Combining Python trace information and logging - python

I'm trying to write a highly modular Python logging system (using the logging module) and include information from the trace module in the log message.
For example, I want to be able to write a line of code like:
my_logger.log_message(MyLogFilter, "this is a message")
and have it include the trace of where the "log_message" call was made, instead of the actual logger call itself.
I almost have the following code working except for the fact that the trace information is from the logging.debug() call rather than the my_logger.log_message() one.
class MyLogFilter(logging.Filter):
def __init__(self):
self.extra = {"error_code": 999}
self.level = "debug"
def filter(self, record):
for key in self.extra.keys():
setattr(record, key, self.extra[key])
class myLogger(object):
def __init__(self):
fid = logging.FileHandler("test.log")
formatter = logging.Formatter('%(pathname)s:%(lineno)i, %(error_code)%I, %(message)s'
fid.setFormatter(formatter)
self.my_logger = logging.getLogger(name="test")
self.my_logger.setLevel(logging.DEBUG)
self.my_logger.addHandler(fid)
def log_message(self, lfilter, message):
xfilter = lfilter()
self.my_logger.addFilter(xfilter)
log_funct = getattr(self.logger, xfilter.level)
log_funct(message)
if __name__ == "__main__":
logger = myLogger()
logger.log_message(MyLogFilter, "debugging")
This is a lot of trouble to go through in order to make a simple logging.debug call but in reality, I will have a list of many different versions of MyLogFilter at different logging levels that contain different values of the "error_code" attribute and I'm trying to make the log_message() call as short and sweet as possible because it will be repeated numerous times.
I would appreciate any information about how to do what I want to, or if I'm completely off on the wrong track and if that's the case, what I should be doing instead.
I would like to stick to the internal python modules of "logging" and "trace" if that's possible instead of using any external solutions.

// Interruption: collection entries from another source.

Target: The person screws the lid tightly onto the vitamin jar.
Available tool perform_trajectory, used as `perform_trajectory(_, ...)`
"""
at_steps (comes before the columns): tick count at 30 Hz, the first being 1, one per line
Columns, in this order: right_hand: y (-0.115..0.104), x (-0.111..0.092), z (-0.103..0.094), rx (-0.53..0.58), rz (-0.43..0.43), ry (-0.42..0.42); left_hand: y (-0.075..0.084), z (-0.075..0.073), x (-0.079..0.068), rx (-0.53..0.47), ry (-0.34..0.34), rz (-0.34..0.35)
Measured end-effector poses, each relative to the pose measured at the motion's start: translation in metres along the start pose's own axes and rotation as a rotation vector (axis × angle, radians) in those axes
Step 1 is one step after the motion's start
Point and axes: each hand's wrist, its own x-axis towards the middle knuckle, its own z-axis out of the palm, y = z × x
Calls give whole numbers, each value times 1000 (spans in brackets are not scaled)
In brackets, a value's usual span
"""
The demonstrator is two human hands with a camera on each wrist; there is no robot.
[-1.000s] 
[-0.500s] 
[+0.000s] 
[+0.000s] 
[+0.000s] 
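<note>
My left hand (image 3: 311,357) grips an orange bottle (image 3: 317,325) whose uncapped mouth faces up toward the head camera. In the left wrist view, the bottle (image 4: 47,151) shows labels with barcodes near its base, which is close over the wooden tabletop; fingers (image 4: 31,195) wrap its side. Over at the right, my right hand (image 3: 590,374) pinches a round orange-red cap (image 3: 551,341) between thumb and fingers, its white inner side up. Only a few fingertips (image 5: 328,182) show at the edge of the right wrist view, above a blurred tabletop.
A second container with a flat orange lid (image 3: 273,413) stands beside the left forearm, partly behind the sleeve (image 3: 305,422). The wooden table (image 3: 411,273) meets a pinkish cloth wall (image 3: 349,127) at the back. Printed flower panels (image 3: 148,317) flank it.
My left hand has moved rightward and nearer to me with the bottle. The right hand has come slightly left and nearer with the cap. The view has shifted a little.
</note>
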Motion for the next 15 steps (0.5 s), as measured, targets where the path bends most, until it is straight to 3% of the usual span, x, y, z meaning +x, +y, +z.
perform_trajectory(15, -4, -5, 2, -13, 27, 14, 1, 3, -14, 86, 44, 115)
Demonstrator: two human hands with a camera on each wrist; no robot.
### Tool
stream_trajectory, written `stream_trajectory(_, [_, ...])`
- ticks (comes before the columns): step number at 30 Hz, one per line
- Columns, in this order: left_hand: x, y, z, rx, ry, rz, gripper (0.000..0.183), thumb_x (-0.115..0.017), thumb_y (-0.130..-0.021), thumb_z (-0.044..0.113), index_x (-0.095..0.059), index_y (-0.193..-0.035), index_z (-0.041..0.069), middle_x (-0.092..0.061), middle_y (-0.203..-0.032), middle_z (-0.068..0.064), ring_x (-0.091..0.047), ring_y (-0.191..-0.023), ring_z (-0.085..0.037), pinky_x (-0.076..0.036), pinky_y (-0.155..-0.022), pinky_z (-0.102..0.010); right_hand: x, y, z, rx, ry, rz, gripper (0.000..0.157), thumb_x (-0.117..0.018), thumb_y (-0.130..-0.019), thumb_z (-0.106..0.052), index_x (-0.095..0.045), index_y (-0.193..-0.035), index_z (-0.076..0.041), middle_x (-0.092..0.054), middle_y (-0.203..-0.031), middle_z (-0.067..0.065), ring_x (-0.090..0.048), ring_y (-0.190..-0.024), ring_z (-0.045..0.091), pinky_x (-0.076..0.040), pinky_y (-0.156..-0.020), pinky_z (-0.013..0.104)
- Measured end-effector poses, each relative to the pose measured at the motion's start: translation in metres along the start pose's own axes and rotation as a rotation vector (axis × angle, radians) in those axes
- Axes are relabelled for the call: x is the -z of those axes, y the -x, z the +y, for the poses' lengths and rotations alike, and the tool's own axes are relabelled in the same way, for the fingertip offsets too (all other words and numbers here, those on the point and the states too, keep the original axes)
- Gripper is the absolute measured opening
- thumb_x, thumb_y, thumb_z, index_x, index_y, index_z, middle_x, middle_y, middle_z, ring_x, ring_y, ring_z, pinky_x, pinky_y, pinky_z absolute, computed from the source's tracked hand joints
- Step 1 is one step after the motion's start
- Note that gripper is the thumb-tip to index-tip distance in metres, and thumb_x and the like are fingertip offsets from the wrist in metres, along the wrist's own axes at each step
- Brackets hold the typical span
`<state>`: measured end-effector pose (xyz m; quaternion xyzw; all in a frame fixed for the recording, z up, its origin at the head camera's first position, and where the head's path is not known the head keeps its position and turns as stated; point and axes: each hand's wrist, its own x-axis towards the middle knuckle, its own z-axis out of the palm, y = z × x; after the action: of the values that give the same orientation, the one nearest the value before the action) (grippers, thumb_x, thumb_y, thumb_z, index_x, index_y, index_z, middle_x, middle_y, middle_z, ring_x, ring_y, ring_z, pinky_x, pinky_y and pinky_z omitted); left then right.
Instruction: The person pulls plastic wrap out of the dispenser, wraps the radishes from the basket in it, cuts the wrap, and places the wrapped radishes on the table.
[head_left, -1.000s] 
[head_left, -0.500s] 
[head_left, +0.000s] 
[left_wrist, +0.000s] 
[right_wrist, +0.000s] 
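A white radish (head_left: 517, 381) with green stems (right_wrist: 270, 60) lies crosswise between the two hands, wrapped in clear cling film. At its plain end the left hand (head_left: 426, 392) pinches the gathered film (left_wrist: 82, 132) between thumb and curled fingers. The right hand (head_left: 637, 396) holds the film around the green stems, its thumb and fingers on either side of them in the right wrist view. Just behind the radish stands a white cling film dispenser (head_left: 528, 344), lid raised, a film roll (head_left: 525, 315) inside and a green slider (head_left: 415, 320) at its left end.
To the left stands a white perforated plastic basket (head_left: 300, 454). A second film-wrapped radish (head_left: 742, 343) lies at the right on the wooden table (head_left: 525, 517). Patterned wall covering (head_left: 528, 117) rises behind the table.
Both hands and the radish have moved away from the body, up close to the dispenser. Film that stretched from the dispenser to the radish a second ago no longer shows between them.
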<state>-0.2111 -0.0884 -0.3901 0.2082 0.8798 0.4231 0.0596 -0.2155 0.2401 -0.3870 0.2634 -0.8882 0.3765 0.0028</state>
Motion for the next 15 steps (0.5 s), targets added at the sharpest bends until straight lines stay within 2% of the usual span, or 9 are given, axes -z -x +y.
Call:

or if I'm completely off on the wrong track and if that's the case, what I should be doing instead.
My strong suggestion is that you view logging as a solved problem and avoid reinventing the wheel.
If you need more than the standard library's logging module provides, it's probably something like structlog (pip install structlog)
Structlog will give you:
data binding
cloud native structured logging
pipelines
...and more
It will handle most local and cloud use cases.
Below is one common configuration that will output colorized logging to a .log file, to stdout, and can be extended further to log to eg AWS CloudWatch.
Notice there is an included processor: StackInfoRenderer -- this will include stack information to all logging calls with a 'truthy' value for stack_info (this is also in stdlib's logging btw). If you only want stack info for exceptions, then you'd want to do something like exc_info=True for your logging calls.
main.py
from structlog import get_logger
from logging_config import configure_local_logging
configure_local_logging()
logger = get_logger()
logger.info("Some random info")
logger.debug("Debugging info with stack", stack_info=True)
try:
assert 'foo'=='bar'
catch Exception as e:
logger.error("Error info with an exc", exc_info=e)
logging_config.py
import logging
import structlog
def configure_local_logging(filename=__name__):
"""Provides a structlog colorized console and file renderer for logging in eg ING tickets"""
timestamper = structlog.processors.TimeStamper(fmt="%Y-%m-%d %H:%M:%S")
pre_chain = [
structlog.stdlib.add_log_level,
timestamper,
]
logging.config.dictConfig({
"version": 1,
"disable_existing_loggers": False,
"formatters": {
"plain": {
"()": structlog.stdlib.ProcessorFormatter,
"processor": structlog.dev.ConsoleRenderer(colors=False),
"foreign_pre_chain": pre_chain,
},
"colored": {
"()": structlog.stdlib.ProcessorFormatter,
"processor": structlog.dev.ConsoleRenderer(colors=True),
"foreign_pre_chain": pre_chain,
},
},
"handlers": {
"default": {
"level": "DEBUG",
"class": "logging.StreamHandler",
"formatter": "colored",
},
"file": {
"level": "DEBUG",
"class": "logging.handlers.WatchedFileHandler",
"filename": filename + ".log",
"formatter": "plain",
},
},
"loggers": {
"": {
"handlers": ["default", "file"],
"level": "DEBUG",
"propagate": True,
},
}
})
structlog.configure_once(
processors=[
structlog.stdlib.add_log_level,
structlog.stdlib.PositionalArgumentsFormatter(),
timestamper,
structlog.processors.StackInfoRenderer(),
structlog.processors.format_exc_info,
structlog.stdlib.ProcessorFormatter.wrap_for_formatter,
],
context_class=dict,
logger_factory=structlog.stdlib.LoggerFactory(),
wrapper_class=structlog.stdlib.BoundLogger,
cache_logger_on_first_use=True,
)
Structlog can do quite a bit more than this. I suggest you check it out.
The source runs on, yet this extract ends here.